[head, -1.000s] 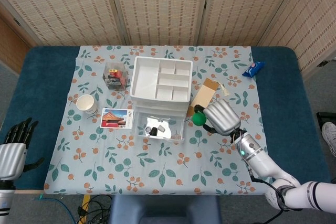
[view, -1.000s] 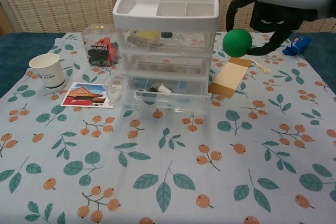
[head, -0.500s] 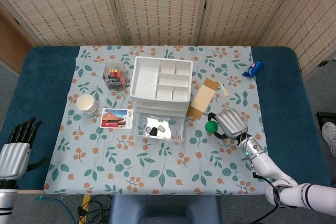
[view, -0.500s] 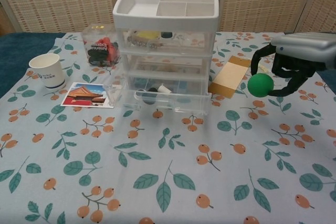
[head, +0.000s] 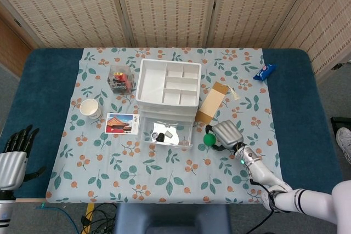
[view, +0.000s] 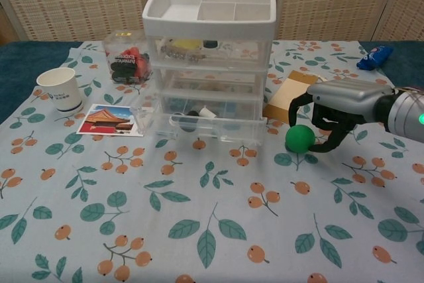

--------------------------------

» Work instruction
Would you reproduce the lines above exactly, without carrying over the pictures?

» Response to the task
[head, -1.000s] 
[view, -1.000s] 
[head, -0.500s] 
[view, -0.500s] 
[head, +0.000s] 
[view, +0.000s] 

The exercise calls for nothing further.